- **What you should do**
Repeat nothing but the lines below running from the one containing "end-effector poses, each" to the one containing "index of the". Keep both end lines.
━━━━
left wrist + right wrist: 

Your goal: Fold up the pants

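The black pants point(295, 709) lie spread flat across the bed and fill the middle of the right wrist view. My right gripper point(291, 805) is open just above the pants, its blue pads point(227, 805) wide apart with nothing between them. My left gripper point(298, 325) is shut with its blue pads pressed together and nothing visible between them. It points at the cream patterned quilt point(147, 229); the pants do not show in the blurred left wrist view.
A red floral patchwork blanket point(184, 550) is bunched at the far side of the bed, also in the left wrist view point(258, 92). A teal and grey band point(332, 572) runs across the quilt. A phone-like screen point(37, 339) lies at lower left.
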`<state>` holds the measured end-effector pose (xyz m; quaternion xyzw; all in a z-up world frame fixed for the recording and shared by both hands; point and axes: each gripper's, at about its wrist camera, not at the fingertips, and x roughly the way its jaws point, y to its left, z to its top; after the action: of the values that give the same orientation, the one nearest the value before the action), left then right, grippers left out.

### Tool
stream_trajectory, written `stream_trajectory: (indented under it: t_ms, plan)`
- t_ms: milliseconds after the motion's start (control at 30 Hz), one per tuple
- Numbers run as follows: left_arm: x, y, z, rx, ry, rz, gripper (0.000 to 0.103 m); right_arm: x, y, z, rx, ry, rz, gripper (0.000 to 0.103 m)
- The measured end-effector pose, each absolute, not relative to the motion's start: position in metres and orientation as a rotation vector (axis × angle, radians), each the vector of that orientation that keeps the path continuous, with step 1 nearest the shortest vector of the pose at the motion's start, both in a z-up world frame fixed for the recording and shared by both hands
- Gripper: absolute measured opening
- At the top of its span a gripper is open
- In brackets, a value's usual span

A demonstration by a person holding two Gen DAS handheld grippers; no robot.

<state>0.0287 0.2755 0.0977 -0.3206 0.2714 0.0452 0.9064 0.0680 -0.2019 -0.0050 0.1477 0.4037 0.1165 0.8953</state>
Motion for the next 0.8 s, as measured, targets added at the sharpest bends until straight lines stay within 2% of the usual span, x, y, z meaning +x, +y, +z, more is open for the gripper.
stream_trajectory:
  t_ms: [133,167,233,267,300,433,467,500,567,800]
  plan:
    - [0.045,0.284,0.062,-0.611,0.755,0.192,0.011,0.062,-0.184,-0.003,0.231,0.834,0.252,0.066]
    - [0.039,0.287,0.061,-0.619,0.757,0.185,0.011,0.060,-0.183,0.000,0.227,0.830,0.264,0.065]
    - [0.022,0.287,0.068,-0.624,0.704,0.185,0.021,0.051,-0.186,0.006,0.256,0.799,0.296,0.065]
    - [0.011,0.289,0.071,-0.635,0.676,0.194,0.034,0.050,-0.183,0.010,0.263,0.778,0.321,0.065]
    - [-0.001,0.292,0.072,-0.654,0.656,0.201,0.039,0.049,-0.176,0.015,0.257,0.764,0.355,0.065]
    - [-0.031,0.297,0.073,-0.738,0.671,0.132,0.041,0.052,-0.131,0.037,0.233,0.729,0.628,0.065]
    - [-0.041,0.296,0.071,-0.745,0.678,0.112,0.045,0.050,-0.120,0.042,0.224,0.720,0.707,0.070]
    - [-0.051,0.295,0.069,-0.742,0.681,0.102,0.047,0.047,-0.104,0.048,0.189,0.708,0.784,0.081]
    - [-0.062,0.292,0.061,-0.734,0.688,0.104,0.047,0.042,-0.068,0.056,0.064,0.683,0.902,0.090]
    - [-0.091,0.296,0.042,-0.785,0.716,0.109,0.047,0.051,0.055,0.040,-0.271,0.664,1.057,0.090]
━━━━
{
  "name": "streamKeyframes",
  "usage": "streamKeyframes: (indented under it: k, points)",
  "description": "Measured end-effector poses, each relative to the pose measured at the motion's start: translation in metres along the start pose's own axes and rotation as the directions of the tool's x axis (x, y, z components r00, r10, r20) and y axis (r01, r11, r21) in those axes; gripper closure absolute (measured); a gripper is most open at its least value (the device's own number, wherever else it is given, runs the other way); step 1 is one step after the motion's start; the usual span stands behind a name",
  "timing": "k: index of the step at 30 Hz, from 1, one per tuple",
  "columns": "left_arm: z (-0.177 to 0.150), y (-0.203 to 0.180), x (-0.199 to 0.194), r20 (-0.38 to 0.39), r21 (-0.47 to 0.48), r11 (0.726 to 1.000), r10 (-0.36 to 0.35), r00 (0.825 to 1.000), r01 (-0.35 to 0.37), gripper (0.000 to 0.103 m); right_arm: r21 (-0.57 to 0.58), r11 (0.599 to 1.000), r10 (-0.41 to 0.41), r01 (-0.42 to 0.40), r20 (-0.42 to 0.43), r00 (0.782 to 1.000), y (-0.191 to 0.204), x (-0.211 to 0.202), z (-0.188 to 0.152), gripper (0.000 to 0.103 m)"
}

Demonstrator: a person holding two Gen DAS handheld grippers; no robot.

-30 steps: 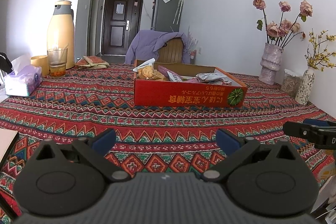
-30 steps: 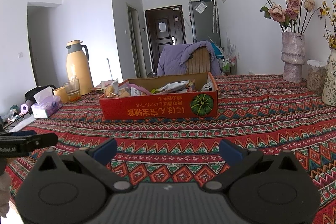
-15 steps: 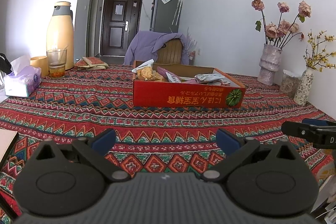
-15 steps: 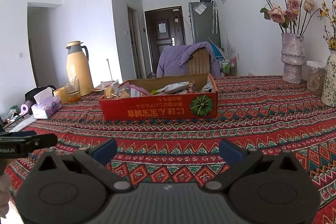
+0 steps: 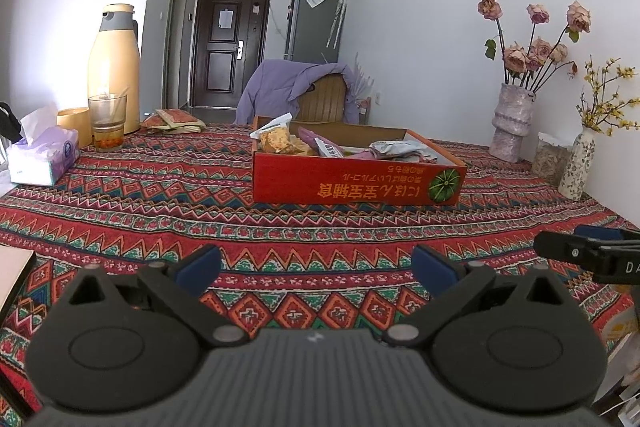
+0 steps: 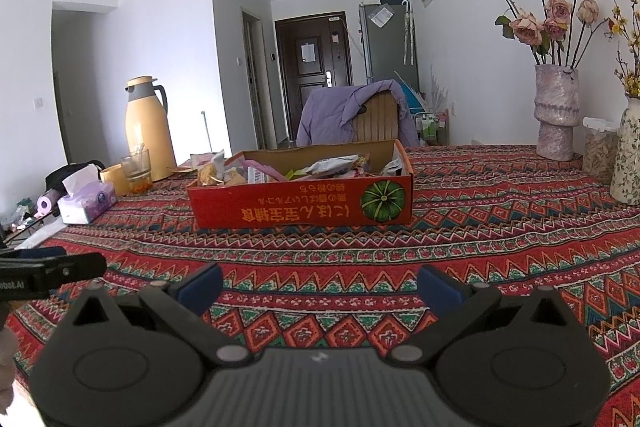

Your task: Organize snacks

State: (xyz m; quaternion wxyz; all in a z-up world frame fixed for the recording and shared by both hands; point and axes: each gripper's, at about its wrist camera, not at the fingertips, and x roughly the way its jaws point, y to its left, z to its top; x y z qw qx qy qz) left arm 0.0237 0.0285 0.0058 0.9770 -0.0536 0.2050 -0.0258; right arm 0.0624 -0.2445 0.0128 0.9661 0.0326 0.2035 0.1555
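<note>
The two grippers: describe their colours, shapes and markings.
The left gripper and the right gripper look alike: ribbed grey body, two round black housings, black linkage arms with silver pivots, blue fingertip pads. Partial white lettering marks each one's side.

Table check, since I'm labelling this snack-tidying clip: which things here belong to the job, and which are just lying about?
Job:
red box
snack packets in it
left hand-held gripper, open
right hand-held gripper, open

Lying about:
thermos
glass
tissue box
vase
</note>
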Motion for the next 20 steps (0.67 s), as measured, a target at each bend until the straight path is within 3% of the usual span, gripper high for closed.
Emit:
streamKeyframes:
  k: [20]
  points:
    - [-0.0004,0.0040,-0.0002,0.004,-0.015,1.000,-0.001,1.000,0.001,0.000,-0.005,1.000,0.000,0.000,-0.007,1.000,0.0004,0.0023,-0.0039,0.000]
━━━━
- **Task answer**
  "description": "Measured end-effector poses, each relative to the pose measured at the motion's start: translation in metres along the start pose's own axes and rotation as the directions of the tool's x axis (x, y, z components r00, r10, r20) and y axis (r01, r11, r21) in those axes; gripper closure absolute (measured); a gripper is most open at its least value (the device's own number, wherever else it is given, runs the other way); step 1 is one step after the motion's start; the usual span stands behind a name",
  "timing": "k: index of the step at 30 Hz, from 1, one per tuple",

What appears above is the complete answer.